California activated its recreational adult-use cannabis program on January 1, 2018, and with it being the nation’s most populous and prosperous state, expectations were “high.” (Get it? “High,” like when you use cannabis, is the joke, see? This is gonna be a great column.) The state was positioned to prosper greatly, and everything was going to be amazing.

So let’s check in on how the Golden State has been faring with its recreational rollout. Surely state regulators had closely examined the foibles and follies of other states that had embarked on similar legalization plans, which would allow them to make wise policy choices?

Well... let’s start with that much-heralded tax revenue. Beginning January 1, California implemented two types of taxes on recreational cannabis: One for commercial growers, who pay the state a cultivation tax on harvested, dried cannabis—$9.25 per ounce of flower, and $2.75 per ounce of leaf. The second was a retail excise tax of 15 percent of the sale price to be collected by the state at the time of purchase.

The budget office predicted the state would take in $175 million in new taxes during the first two quarters of 2018. Instead, during the first quarter, it only took in $34 million, with the cultivation tax a mere $1.6 million of that. That’s about a third of what was expected. So why haven’t Californians been flocking to their nearest dispensaries?

It turns out those aren’t the only taxes. There’s another state sales tax of 8 to 10 percent, plus cities and counties are allowed to impose their own additional taxes, which range from 5 to 15 percent. This results in consumers paying up to a 40 percent tax on their weed. (Insert spit take here.) In Oregon, the state tax on cannabis is 17 percent, and cities may collect up to an additional 3 percent, for a total of 20 percent. Here, it's 37 percent, only coming in a shade under Cali.

On July 1, new quality control regulations were implemented in California, involving stricter standards for product testing, packaging and labelling requirements, and revised potency limits in edibles. Any existing product not meeting those regulations that was still in the possession of dispensaries had to be sold by July 1 or be destroyed. (God help me, don’t make a “I’d love to help them ‘destroy’ that” comment.
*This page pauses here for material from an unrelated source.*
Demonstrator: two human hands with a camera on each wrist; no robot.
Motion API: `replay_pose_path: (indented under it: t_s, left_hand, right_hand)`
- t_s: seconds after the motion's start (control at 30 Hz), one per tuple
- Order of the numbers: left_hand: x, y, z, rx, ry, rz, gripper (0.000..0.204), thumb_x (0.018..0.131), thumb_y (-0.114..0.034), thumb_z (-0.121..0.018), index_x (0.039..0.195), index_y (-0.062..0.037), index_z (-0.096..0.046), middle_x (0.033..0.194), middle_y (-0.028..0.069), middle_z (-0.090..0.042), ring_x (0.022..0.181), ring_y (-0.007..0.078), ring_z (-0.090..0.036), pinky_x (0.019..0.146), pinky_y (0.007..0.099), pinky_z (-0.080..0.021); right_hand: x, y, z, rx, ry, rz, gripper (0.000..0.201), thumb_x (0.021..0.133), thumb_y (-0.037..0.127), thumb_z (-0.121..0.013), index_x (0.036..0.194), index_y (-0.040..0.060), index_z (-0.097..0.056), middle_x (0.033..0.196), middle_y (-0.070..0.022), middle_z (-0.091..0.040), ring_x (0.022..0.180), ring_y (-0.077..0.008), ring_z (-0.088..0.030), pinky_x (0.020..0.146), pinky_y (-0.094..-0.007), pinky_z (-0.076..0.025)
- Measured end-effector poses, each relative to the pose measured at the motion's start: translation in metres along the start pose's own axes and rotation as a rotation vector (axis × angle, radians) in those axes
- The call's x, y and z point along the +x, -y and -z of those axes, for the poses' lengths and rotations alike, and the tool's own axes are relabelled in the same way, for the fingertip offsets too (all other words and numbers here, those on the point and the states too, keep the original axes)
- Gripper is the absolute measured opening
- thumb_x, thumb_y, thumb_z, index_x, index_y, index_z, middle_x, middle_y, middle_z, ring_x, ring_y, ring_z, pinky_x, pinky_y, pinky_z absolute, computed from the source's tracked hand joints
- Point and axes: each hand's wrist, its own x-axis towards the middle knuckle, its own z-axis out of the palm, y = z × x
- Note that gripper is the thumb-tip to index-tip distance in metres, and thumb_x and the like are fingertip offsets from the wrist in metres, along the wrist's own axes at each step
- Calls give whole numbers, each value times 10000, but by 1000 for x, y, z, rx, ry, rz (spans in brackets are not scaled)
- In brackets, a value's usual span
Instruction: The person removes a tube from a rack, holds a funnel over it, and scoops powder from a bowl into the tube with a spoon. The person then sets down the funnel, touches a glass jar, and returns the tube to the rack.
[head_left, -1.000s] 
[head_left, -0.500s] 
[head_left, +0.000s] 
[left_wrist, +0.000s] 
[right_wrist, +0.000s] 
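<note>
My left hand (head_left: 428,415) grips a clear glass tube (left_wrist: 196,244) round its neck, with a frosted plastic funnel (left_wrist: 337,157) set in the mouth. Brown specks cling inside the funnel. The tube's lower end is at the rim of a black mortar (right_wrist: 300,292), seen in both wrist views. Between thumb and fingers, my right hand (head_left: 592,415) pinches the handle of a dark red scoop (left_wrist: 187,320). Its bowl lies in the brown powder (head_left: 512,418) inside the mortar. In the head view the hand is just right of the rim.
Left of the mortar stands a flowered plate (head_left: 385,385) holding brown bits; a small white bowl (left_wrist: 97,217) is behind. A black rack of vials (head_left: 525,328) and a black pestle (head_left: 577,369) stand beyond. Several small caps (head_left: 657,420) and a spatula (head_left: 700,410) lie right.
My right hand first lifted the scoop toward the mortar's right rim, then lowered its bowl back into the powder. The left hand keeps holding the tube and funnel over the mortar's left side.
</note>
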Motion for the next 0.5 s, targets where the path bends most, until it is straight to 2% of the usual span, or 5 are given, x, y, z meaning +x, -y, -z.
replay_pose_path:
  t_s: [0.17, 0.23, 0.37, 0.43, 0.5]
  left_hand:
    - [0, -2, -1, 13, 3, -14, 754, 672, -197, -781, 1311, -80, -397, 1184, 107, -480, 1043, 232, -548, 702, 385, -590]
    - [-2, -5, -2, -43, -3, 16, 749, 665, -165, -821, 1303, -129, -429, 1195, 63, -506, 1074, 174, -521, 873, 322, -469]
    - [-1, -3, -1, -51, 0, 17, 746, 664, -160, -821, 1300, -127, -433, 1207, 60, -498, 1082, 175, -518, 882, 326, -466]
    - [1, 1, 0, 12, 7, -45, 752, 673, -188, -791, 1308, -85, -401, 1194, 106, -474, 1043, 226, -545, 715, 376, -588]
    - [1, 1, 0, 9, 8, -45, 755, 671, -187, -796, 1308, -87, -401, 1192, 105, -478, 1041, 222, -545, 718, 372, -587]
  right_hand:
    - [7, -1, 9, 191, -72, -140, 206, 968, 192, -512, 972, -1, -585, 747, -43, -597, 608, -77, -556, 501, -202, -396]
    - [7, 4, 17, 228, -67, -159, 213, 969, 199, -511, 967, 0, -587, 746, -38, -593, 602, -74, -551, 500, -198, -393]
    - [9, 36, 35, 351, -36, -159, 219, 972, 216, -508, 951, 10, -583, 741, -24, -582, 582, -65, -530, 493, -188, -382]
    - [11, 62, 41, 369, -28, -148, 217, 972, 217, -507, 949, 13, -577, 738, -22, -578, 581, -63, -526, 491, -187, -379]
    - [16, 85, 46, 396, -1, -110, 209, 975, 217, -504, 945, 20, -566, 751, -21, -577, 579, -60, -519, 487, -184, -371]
I’m not in the mood.)

Dispensaries desperately slashed prices to unheard-of lows, with analysts predicting it would be the lowest prices consumers would pay for at least several years. Those reduced prices, of course, will result in lower tax revenue next quarter. Going great so far!

New inventory headed to shelves will need to pass through a newly accredited lab, which will be using new equipment, seeking out newly reduced levels of pesticide and other contaminants, which will result in some products not even making it to shelves.

As of March 27, the state had issued 26 temporary licenses for testing labs. Except that 26 licenses doesn’t mean 26 operational labs. “Most of the labs, by far, are not able to do the testing as required. Some of them don’t even exist yet,” said Sam David, president of Coastal Analytical, a licensed lab in San Diego, in an April article by Marijuana Business Daily.

The labs that do exist are expected to be able to process 100 to 120 samples per day, which is about to create an expected bottleneck that could lead to product shortages for weeks or longer. And patriotic Californians, I’m certain, won’t turn to the unregulated cannabis marketplace to obtain product without paying a 40 percent tax on flower that retails for $15 to $20 per gram ($90 eighths, anyone?).

Does Washington’s adult-use cannabis program need work? Hell yes, but at least our trials, tribulations, and craft cannabis standards have resulted in a program that looks better than what’s down south at the moment.